That is very smart @rocky cloak , I would like to point out a typo in your answer that |G'|=48

Multiplication is hard sometimes

A beautiful result...

It's 8*6 at least, that's all I know

it's indeed 48

@rocky cloak For the last line of your answer, what is your reasoning that |G'|/|Q8| = |S3| indicate that Q8 is the kernel? I know that $GL(2,3)/C_G(Q_8) \simeq Aut(Q_8)/Inn(Q_8)\simeq Out(Q_8) \simeq S_3$, which shows that $Q_8$ is indeed the kernel. But this argument is pretty ugly....

Meno

In fact, I might be wrong.

So assuming you have already shown that the homomorphism is surjective, then you know the kernel has order 8

And Q8 is contained in the kernel, so they must be equal

That's clean

And for surjectivity I guess you can use that two matrices are similar iff they have the same Jordan form

it is surjective, as A , B and C are similar to each other

Thanks for the help! @rocky cloak @terse crystal I've got stuck on this one for too long. 😦

yo is the set of all linear operators that have finite column space

is this a tw-sided ideal

?

Yes

ty

how do these two preceding paragraphs imply that G is the disjoint union of the cosets of H? i've already seen this result multiple times, but i can never fully comprehend why it's the case. okay, sure aH, bH not equal implies that they're disjoint, but how do we know that they're not equal in the first place? moreover, how do we know that they make up G?

i've never fully comprehended lagrange ig

disjoint union = partition = mutually exclusive and exhaustive

these cosets must combine to make up G, because every a is in its own coset aH

for any two cosets aH and bH, there are two possibilities: they are either the same or different

if they are the same then that’s that

if they are different, then one of the cosets contains an element that is not a member of the other

and through groumps theory you can show that distinct cosets are very distinct, in the sense that they are disjoint

Groumps

hmmm okay i think that helps, but what i'm confused about is how do we know that a_1H, a_2H, \dots, a_nH where a_i \in G are disjoint?

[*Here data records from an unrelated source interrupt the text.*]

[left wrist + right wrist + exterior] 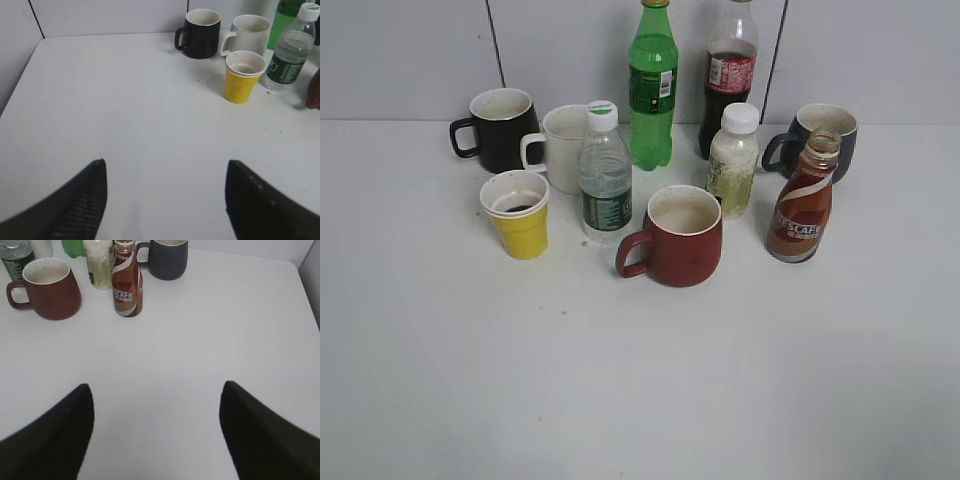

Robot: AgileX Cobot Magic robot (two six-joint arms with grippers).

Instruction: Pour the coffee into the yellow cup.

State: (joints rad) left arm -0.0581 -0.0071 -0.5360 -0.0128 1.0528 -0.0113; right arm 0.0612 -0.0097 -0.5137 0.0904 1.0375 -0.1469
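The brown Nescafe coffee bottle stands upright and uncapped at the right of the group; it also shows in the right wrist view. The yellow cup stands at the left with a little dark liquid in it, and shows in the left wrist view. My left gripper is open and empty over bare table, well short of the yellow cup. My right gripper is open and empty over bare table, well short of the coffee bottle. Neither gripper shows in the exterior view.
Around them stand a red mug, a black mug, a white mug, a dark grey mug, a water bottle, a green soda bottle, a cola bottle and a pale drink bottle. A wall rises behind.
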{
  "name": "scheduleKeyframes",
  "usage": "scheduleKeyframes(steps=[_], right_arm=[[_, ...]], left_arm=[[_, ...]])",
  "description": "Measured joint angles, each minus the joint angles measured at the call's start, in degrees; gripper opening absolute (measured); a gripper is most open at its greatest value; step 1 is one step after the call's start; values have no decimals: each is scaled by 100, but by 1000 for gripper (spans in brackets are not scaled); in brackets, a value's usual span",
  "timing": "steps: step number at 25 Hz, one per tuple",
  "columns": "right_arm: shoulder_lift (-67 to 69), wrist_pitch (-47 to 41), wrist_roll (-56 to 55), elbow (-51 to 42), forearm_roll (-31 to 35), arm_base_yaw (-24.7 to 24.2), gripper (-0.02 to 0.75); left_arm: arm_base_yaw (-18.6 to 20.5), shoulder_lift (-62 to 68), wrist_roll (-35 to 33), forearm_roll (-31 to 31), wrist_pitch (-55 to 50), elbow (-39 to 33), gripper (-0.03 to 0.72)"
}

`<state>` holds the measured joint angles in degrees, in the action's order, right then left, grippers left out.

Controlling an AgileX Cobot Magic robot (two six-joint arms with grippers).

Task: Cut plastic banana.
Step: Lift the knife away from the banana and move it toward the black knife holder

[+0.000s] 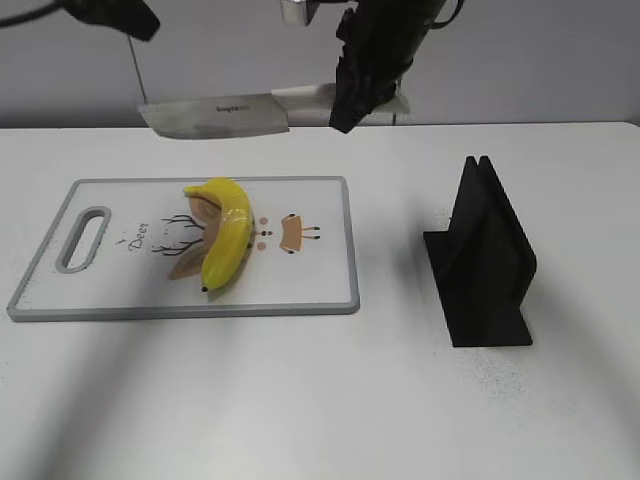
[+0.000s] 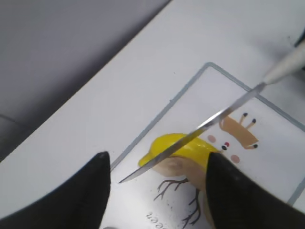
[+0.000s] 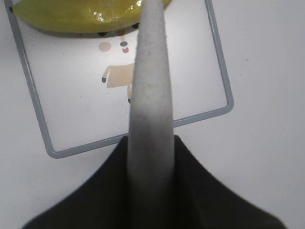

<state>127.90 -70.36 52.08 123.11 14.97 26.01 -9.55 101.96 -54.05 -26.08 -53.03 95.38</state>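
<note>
Banana point(image 1: 227, 232) lies on the cutting board point(image 1: 320, 290), yellow and whole, curving across the printed deer drawing near the board's middle. The right gripper point(image 1: 352, 95) is closed around the pale handle point(image 3: 148, 90) of a knife point(image 1: 215, 115), which it holds in the air above the board's far edge, the broad blade flat-side to the exterior camera and pointing toward the board's handle end. In the left wrist view the blade's thin edge point(image 2: 190, 136) crosses over the banana. The left gripper point(image 2: 155, 186) has its two dark fingers point(image 2: 83, 191) spread apart with nothing between them, above the board's far side. A black knife stand point(image 1: 485, 260) sits on the white table point(image 1: 300, 400), well apart from the board, off its plain end.
</note>
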Motion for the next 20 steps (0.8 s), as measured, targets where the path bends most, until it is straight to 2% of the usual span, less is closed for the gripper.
scheduleKeyframes(steps=[6, 10, 14, 18, 20], right_arm=[[-514, -5, -1205, -45, -248, 0, 162], [-900, -11, -2053, -44, -470, -7, 162], [-1277, -16, -2832, -51, -504, -11, 162], [-1622, -16, -3879, -287, -580, -11, 162], [-1850, -16, -4344, -625, -587, -11, 162]], left_arm=[[116, -35, 1955, 1528, -891, 1068, 590], [199, -35, 3080, 2197, -1540, 1365, 589], [376, -74, 3973, 2341, -1650, 1332, 587], [458, -398, 4235, 2354, -1663, 955, 587], [458, -700, 4266, 2349, -1663, 519, 587]])
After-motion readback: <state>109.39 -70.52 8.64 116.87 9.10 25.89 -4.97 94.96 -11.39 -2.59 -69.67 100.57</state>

See the paragraph right above where you underlined it

If they’re distinct, they’re disjoint

Just apply that to when aH =/= bH

being a disjoint collection can potentially mean one of two things
either the collection is disjoint as a whole but not pairwise, meaning that the entire collection has empty intersection but two members might overlap
or the collection is pairwise disjoint, meaning that no two members share an object
pairwise disjointedness implies disjointedness as a whole, so we just need to consider two distinct cosets aH, bH and show that they cannot possibly overlap

This is a fun little proof if you haven’t done it before

Alternatively, you can show that they come from an equivalence relation, from which it's clear it's a partition

ohhh okay so I basically have to show that for any a_1H and a_2H with a_1, a_2 in G that they're disjoint?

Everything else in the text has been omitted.